PHYSICO-CHEMICAL SPI PARAMETERS Observation
Grain size usually estimated visually; coarser sediments may be quantified through automated particle analysis
Prism penetration depth as a proxy for sediment fabric
Mud clasts number, size, oxidized or reduced
Sediment surface relief must allow for image orientation/scale
Redox area/depth ARPD
Redox contrast Relict redox boundaries
Methane gas vesicles number, size, depth
Hydrocarbons H-spots (Diaz et al. 1993), or spectroscopically (Rhoads et al. 1997)
Site-specific observations
Biological SPI Parameters
Epifauna number, taxa
Tube density number per linear centimetre
Feeding voids epifaunal, infaunal, mixed, area
Apparent species richness ....
Successional stage I, II, or III defined in relation to the Pearson-Rosenberg model and that of Rhoads and Germano (1982)
Site-specific observations particular fauna, bacterial mats, etc.

Figure 4. Diagram of changes in fauna and sediment structure along a gradient of organic enrichment (Pearson and Rosenberg 1978).

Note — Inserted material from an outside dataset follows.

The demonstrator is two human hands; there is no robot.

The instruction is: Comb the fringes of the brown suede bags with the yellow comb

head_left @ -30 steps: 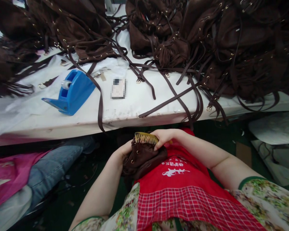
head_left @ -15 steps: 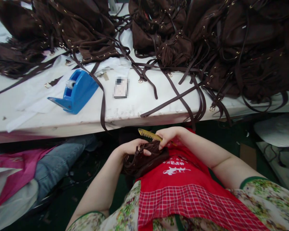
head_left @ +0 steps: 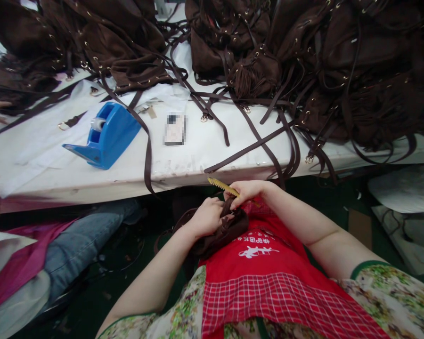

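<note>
On my lap, against the red apron (head_left: 257,235), rests a dark brown suede bag (head_left: 217,238), its shape partly covered by my arm. My left hand (head_left: 210,216) lies over it, fingers curled on the brown material near a strap. A yellow comb (head_left: 219,184) is gripped in my right hand (head_left: 245,192), teeth end pointing up and left toward the table edge. The fingers of my right hand also touch a brown strip, perhaps a tassel or strap, beside the left fingertips.
Piles of brown bags (head_left: 233,52) with gold eyelets cover the back of the white table (head_left: 183,167), straps (head_left: 247,149) hanging over its edge. A blue tape dispenser (head_left: 109,134) and a blurred phone-like object (head_left: 175,129) lie nearer. At left sits another person in jeans (head_left: 81,240).
My left hand has turned over and moved right, its back now facing up over the bag. The comb has shifted slightly up with my right hand. The other person's hands have appeared at left.
</note>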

Even with these limitations SPI can be an extremely powerful analytical, reconnaissance, and monitoring tool. Sediment-type maps have often been constructed by retrieving grab or core samples followed by days or weeks of laboratory-based processing. After an SPI device is lowered into the sediment and the image recorded, it can be hauled up and lowered repetitively without fully recovering the device. Such a vessel ‘stitching’ an SPI device along a prescribed route can survey an area with unprecedented economy compared to physical sample recovery. There is, of course, a trade-off between sampling data quality and quantity. SPI allows much greater spatial coverage for a given amount of field time at the cost of the detailed sediment descriptors typically produced from physical cores (half phi interval texture analysis, carbon content, etc.). Managing this balance is the essence of good SPI use and highlights its strengths. For example, Hewitt et al. (2002), Thrush et al. (1999), and Zajac (1999) call attention to the value of integrating macrofaunal community observations collected at different scales and their application in describing processes occurring at different scales within a heterogeneous benthic landscape. When evaluating landscape-scale questions it is rarely feasible to simply and comprehensively sample the total spatial extent with dense, equivalently detailed sampling points. The researcher must compromise between data collection grain, dimensions of the actual sampling unit (typically 0.1 m2 grab or similar), and lag- distance between sample units over which results will be interpolated (often tens to hundreds of metres for grab samples). Sediment profile imagery can be an efficient monitoring tool when coupled with more detailed sampling techniques such as macrofaunal core sampling, or continuous sediment survey transects (Gowing et al. 1997). It offers point data that can be economically collected at sufficient frequency to connect more resource-intensive samples in an ecologically meaningful way. A study can therefore operate at nested spatio-temporal scales with SPI providing overall maps and connectivity while other sampling techniques are used to characterise assemblages and variability within habitat types. This type of integration is necessary for developing our understanding and predictability of soft-sediment processes (Thrush et al. 1999; Noda 2004).